- [TASK ITEM]: Print the first line of the records below and every line after it, up to and including the line with "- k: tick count". Print nothing else.

(MATERIAL FOR THIS TASK Opens)

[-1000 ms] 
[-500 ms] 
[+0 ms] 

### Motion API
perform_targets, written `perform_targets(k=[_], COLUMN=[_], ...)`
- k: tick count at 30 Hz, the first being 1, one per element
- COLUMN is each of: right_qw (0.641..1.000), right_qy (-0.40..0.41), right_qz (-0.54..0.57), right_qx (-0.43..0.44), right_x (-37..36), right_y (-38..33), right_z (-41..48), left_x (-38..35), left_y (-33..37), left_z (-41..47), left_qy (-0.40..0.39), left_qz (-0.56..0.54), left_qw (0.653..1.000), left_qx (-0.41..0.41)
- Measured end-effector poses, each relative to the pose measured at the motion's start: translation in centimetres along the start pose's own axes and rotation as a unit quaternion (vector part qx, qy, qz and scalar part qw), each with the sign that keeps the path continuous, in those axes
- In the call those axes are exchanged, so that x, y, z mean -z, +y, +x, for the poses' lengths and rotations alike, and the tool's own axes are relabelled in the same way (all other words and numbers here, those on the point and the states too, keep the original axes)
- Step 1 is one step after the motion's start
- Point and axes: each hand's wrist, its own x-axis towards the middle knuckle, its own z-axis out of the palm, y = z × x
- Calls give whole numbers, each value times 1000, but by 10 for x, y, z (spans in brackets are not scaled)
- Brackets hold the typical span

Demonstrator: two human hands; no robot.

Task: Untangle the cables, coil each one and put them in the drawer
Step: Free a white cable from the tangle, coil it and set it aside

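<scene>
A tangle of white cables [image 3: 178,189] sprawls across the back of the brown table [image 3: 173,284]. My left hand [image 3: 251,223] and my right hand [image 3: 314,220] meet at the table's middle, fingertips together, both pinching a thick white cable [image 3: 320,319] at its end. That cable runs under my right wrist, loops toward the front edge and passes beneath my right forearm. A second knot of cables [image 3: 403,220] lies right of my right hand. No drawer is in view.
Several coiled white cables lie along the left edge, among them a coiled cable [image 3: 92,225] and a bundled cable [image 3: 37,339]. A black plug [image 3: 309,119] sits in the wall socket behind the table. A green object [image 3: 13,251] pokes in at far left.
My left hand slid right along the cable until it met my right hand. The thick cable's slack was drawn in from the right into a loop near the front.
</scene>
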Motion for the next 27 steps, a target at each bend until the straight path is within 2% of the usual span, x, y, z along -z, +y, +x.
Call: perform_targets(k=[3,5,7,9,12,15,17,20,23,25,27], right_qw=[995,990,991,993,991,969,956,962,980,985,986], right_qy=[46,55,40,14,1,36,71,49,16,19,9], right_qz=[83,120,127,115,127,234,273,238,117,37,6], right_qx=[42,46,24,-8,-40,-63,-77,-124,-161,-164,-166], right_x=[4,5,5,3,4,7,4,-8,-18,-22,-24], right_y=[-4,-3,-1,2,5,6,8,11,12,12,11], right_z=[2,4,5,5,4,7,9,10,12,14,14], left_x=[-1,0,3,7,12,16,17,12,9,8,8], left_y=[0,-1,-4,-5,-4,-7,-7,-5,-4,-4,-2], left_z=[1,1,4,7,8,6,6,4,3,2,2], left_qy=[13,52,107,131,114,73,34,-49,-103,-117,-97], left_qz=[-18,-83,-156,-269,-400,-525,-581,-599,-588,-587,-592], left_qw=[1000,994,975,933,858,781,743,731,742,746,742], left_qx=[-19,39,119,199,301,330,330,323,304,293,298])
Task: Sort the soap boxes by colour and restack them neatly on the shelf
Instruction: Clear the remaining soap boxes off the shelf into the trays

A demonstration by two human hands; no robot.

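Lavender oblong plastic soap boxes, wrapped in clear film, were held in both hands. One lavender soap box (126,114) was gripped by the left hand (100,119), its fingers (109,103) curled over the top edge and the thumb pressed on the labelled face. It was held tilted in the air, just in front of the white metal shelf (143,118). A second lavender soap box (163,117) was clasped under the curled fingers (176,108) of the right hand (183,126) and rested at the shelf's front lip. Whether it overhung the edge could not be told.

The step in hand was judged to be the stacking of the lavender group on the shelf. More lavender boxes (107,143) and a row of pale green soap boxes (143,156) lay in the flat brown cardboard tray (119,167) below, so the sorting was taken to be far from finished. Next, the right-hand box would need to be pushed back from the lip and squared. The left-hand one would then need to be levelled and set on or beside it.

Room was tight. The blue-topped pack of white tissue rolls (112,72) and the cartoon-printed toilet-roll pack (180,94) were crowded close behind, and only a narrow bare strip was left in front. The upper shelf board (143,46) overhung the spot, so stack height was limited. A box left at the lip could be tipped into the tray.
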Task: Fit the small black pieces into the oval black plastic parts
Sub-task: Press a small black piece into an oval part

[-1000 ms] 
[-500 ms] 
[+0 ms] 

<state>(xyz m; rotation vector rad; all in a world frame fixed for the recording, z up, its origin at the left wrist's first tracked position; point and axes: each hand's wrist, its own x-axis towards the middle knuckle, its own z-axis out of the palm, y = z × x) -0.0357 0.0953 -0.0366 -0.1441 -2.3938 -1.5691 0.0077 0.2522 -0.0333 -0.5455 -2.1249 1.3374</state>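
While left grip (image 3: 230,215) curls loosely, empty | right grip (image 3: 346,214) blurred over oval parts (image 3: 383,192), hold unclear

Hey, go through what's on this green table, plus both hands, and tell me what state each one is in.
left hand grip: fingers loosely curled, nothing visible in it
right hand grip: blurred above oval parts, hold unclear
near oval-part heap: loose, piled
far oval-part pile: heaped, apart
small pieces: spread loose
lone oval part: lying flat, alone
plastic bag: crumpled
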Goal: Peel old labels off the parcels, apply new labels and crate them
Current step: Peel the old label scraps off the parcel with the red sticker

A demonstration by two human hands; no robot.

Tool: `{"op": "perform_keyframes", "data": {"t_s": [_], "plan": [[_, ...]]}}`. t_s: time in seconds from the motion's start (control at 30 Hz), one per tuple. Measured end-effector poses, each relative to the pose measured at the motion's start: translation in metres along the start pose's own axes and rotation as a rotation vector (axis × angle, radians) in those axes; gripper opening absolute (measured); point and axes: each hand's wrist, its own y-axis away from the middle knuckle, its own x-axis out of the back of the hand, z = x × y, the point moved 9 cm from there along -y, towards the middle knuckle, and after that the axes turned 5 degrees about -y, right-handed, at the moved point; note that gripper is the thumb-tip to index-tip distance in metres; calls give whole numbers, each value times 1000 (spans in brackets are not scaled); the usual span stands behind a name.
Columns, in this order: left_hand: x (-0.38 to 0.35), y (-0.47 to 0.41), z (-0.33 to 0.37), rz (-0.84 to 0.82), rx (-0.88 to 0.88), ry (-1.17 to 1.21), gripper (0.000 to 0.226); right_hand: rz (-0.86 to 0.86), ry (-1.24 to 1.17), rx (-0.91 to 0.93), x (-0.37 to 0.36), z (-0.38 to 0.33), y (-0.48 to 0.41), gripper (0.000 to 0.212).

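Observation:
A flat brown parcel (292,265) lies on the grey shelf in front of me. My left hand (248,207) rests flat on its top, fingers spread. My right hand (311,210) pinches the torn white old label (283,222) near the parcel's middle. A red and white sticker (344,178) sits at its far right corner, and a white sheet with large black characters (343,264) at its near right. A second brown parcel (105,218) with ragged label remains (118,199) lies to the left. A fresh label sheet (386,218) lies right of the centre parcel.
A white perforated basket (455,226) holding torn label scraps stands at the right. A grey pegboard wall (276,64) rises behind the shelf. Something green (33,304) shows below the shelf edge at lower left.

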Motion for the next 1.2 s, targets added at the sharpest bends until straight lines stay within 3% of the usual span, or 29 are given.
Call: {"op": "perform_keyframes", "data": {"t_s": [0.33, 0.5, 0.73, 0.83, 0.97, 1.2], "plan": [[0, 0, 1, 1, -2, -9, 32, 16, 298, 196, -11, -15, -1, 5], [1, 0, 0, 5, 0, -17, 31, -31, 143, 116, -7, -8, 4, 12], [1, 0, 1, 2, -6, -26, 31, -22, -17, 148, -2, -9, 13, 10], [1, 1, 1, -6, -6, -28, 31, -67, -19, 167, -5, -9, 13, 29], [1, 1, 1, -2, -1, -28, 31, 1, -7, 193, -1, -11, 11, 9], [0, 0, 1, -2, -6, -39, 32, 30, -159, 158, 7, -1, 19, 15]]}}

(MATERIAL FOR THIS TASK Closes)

- [YOUR SOLUTION]:
[-1000 ms] 
[-500 ms] 
[+0 ms] 

### Motion API
perform_targets, written `perform_targets(k=[_], COLUMN=[_], ...)`
- k: tick count at 30 Hz, the first being 1, one per element

No further output is expected.